Building an Impression Tracking System with AWS
TL;DR
- Main database can’t handle high-frequency writes, need a separate pipeline
- Parquet columnar storage + S3 = cheap and query-friendly
- Firehose auto-buffers, no need to batch files yourself
- Remember to use 4-point scale… wait, wrong post, this one’s about tracking
Why Not Just Write to the Main DB?
Recently needed to track link impressions across partner websites. First instinct: the usual route—Client → API → Sidekiq → PostgreSQL.
But this approach has problems:
Database pressure: Impression events can be massive—millions of writes per day. Even async processing via Sidekiq would compete with business transactions.

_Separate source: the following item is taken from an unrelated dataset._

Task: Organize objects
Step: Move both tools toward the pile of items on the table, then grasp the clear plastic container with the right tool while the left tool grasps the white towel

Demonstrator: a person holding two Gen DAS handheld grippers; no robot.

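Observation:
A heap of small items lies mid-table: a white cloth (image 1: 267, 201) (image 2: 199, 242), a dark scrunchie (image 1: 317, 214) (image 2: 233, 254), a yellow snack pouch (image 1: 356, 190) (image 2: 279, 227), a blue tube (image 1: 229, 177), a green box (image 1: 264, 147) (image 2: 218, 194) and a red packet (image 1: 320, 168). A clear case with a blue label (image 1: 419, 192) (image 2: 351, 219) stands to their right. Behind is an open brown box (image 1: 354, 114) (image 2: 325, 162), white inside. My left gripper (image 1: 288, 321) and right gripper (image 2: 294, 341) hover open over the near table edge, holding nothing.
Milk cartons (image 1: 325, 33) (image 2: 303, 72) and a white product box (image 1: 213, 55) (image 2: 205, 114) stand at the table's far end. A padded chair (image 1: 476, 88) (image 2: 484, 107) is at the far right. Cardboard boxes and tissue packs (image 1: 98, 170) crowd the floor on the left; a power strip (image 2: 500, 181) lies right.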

Queue saturation: Traffic spike in impressions floods the queue, and suddenly email delivery and payment processing are stuck waiting.

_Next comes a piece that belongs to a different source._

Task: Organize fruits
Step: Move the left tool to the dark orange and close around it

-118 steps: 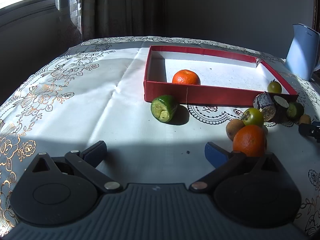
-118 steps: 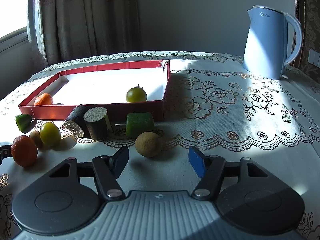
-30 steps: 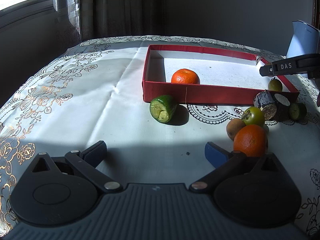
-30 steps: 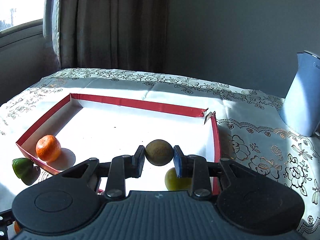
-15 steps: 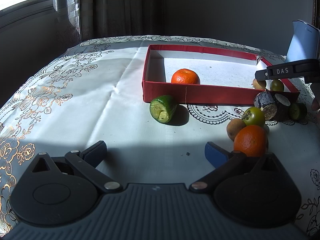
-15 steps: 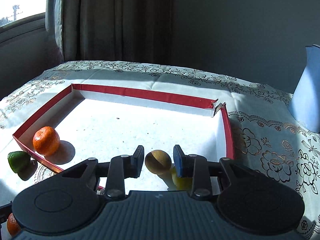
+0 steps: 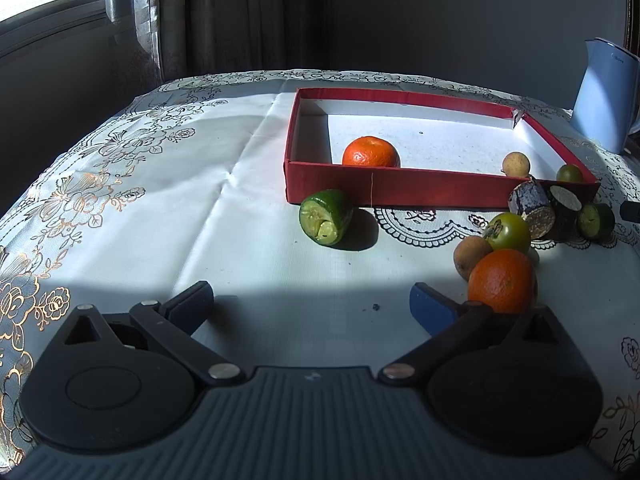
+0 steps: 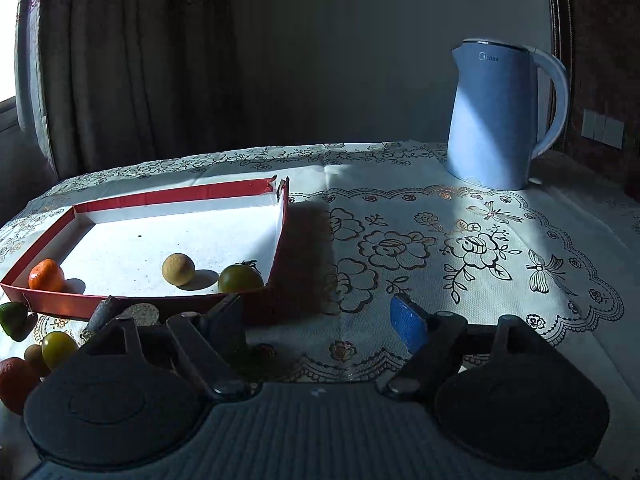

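Observation:
A red tray (image 7: 400, 192) (image 8: 280, 240) with a white floor holds an orange (image 7: 371, 152) (image 8: 46, 275), a tan round fruit (image 7: 516, 164) (image 8: 178, 269) and a green tomato (image 7: 570, 173) (image 8: 240, 279). On the cloth in front of the tray lie a cut green fruit (image 7: 326, 222), a second orange (image 7: 502, 281), a brown fruit (image 7: 470, 256), a green tomato (image 7: 507, 232), dark cut pieces (image 7: 536, 208) and a green piece (image 7: 596, 220). My left gripper (image 7: 312, 306) is open and empty above the cloth. My right gripper (image 8: 316, 320) is open and empty, right of the tray's near corner.
A pale blue electric kettle (image 8: 500, 116) (image 7: 604, 92) stands at the back right of the table. The flowered tablecloth (image 8: 440, 248) covers the table. Curtains and a window are behind, at the left.
My right gripper let go of the tan fruit in the tray, opened wide, and drew back to the right out of the tray. My left gripper has not moved.

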Available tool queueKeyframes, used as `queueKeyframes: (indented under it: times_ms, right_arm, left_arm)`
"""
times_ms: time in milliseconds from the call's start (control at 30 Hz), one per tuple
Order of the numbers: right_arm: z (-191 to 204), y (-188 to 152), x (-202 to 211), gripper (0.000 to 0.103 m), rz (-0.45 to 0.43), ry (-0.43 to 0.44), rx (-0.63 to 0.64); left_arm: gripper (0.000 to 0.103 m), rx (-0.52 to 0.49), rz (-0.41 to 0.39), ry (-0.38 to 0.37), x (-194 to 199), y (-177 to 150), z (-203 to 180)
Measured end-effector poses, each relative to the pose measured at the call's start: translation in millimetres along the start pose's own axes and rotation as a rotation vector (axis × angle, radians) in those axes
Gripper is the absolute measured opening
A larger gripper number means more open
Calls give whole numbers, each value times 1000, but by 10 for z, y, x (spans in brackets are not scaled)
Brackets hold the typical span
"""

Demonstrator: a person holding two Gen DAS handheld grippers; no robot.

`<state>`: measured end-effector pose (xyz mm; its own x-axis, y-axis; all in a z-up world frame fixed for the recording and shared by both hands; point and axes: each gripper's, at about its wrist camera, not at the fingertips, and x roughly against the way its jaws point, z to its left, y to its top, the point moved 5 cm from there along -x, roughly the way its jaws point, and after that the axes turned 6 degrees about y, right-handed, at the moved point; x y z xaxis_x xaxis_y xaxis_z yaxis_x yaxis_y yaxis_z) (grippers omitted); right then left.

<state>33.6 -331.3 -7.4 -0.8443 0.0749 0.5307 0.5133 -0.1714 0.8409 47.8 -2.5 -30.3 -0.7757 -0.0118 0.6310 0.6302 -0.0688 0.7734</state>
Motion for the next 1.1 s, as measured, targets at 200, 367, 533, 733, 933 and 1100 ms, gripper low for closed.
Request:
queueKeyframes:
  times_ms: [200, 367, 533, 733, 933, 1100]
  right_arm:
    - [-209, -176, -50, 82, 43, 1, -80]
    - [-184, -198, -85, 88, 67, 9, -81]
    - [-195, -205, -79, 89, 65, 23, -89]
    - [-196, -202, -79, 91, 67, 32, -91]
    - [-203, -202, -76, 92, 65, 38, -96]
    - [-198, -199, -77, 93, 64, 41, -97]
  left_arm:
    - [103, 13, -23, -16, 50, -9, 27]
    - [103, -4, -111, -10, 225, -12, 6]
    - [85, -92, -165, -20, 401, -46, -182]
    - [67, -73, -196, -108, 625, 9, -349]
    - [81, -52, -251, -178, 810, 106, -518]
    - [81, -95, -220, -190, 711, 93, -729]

Slow analytics: PostgreSQL is row-oriented. Running GROUP BY on millions of records? Painfully slow.
So I built a dedicated analytics pipeline instead.
Business Context
Publishers use our content in two ways:
- Inline links: Embed our links directly in their articles
- Widgets: Embed our component via iframe, containing multiple links
To track both scenarios, the JavaScript SDK deploys in two places:
- Publisher’s page: track inline links + monitor iframe visibility
- Inside the iframe: track links within the widget
The two SDK instances coordinate—parent page tells the iframe when users can actually see it.
SDK Design
What Counts as “Actually Seen”
Does a link appearing on page count as an impression? What if users scroll past in a flash?
Two key parameters:
- Visibility threshold: What percentage of the element needs to be visible?
- Duration threshold: How long does it need to stay visible?
Threshold too high misses valid impressions. Duration too short catches phantom impressions during fast scrolling. Tune based on your business needs.
IntersectionObserver
For visibility detection, don’t use scroll events and manual position calculation—bad performance, complex logic.
Modern browsers have IntersectionObserver, efficient and hassle-free:
const observer = new IntersectionObserver((entries) => {
entries.forEach(entry => {
if (entry.isIntersecting && entry.intersectionRatio >= VISIBILITY_THRESHOLD) {
startTimer(entry.target);
} else {
clearTimer(entry.target);
}
});
}, {
threshold: [0, VISIBILITY_THRESHOLD]
});
observer.observe(linkElement);
Cross-iframe Communication
Links inside iframes have a problem: visible in the iframe viewport doesn’t mean users can see them—the iframe itself might be scrolled out of the parent page.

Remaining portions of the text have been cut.